Print the data below verbatim, minus images.

Recorded data:
╔══
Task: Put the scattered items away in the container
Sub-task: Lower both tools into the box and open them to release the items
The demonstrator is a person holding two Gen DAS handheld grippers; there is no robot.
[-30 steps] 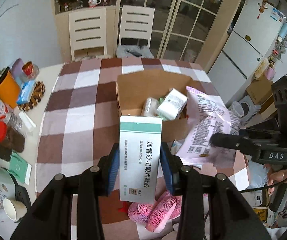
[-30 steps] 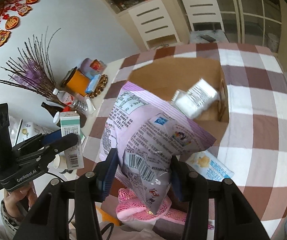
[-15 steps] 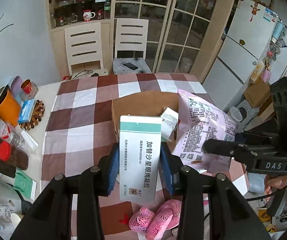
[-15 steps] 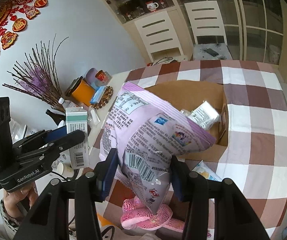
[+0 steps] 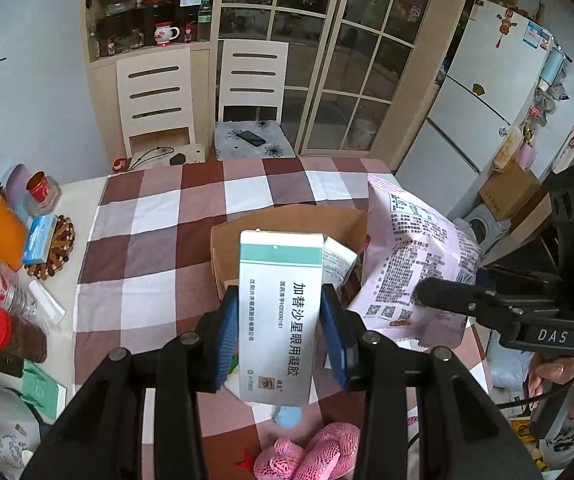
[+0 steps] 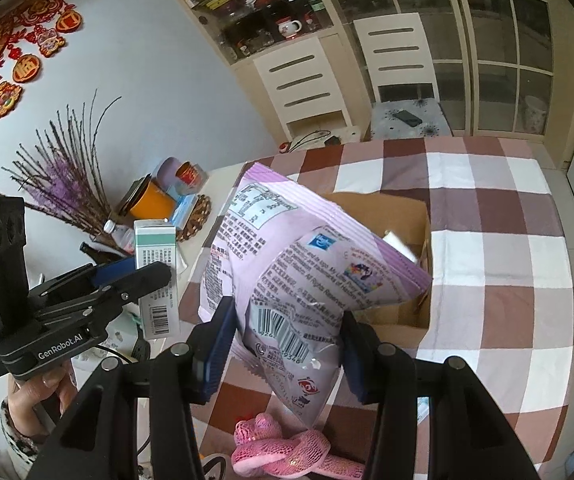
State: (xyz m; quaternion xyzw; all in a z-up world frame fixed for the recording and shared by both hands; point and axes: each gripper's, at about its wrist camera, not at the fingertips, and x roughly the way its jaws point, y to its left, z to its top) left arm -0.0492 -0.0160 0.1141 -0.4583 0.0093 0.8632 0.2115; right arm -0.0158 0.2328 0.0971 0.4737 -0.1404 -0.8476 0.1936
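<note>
**Ana:** Cardboard box (image 5: 287, 228), open at the top, sits mid-frame on the checked surface (image 5: 159, 240). That is the container, and both loads are in the air short of it, so I judge this the carry step, not the drop.

**Ben:** What holds what?

**Ana:** The left tongs (image 5: 281, 330) are clenched on a white and green medicine carton (image 5: 279, 312), upright, blue pads pressed to its two long sides. The right tongs (image 6: 285, 344) are grasping a pale purple snack bag (image 6: 287, 264) by its lower end, near the barcode; the rest of the bag rises toward the upper middle of the right wrist view and hides the box's near left corner.

**Ben:** Where are they relative to the box?

**Ana:** In the left wrist view the carton covers the box's near wall, with a white packet (image 5: 337, 258) already inside peeking out just to its right. Whether either load is truly over the opening I cannot tell.

**Ben:** Next move?

**Ana:** Probably bring each load over the opening and let go only once it clears the rim. The bag is wide and floppy, so it may catch on the wall or sit on the packet. A pink mesh item (image 6: 283, 448) lies on the surface at the bottom of the frame, below the tongs, not yet tidied.
</note>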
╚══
Result of the task:
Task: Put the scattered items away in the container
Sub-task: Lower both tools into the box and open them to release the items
The demonstrator is a person holding two Gen DAS handheld grippers; there is no robot.
[-30 steps] 
[-30 steps] 
[-15 steps] 
[-15 steps] 
[+0 steps] 
[+0 steps] 
State: (xyz m; quaternion xyzw; all in a z-up world frame fixed for the recording and shared by both hands; point and axes: each gripper's, at about its wrist camera, not at the fingertips, and x roughly the way its jaws point, y to its left, z to its top) left arm -0.0492 -0.0160 0.1141 -0.4583 0.0093 0.8632 0.2115; right arm -0.0158 0.2328 0.0971 0.4737 -0.1404 -0.8476 0.1936
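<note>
**Ana:** Cardboard box (image 5: 287, 228), open at the top, sits mid-frame on the checked surface (image 5: 159, 240). That is the container, and both loads are in the air short of it, so I judge this the carry step, not the drop.

**Ben:** What holds what?

**Ana:** The left tongs (image 5: 281, 330) are clenched on a white and green medicine carton (image 5: 279, 312), upright, blue pads pressed to its two long sides. The right tongs (image 6: 285, 344) are grasping a pale purple snack bag (image 6: 287, 264) by its lower end, near the barcode; the rest of the bag rises toward the upper middle of the right wrist view and hides the box's near left corner.

**Ben:** Where are they relative to the box?

**Ana:** In the left wrist view the carton covers the box's near wall, with a white packet (image 5: 337, 258) already inside peeking out just to its right. Whether either load is truly over the opening I cannot tell.

**Ben:** Next move?

**Ana:** Probably bring each load over the opening and let go only once it clears the rim. The bag is wide and floppy, so it may catch on the wall or sit on the packet. A pink mesh item (image 6: 283, 448) lies on the surface at the bottom of the frame, below the tongs, not yet tidied.
</note>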

There is no additional output for this exercise.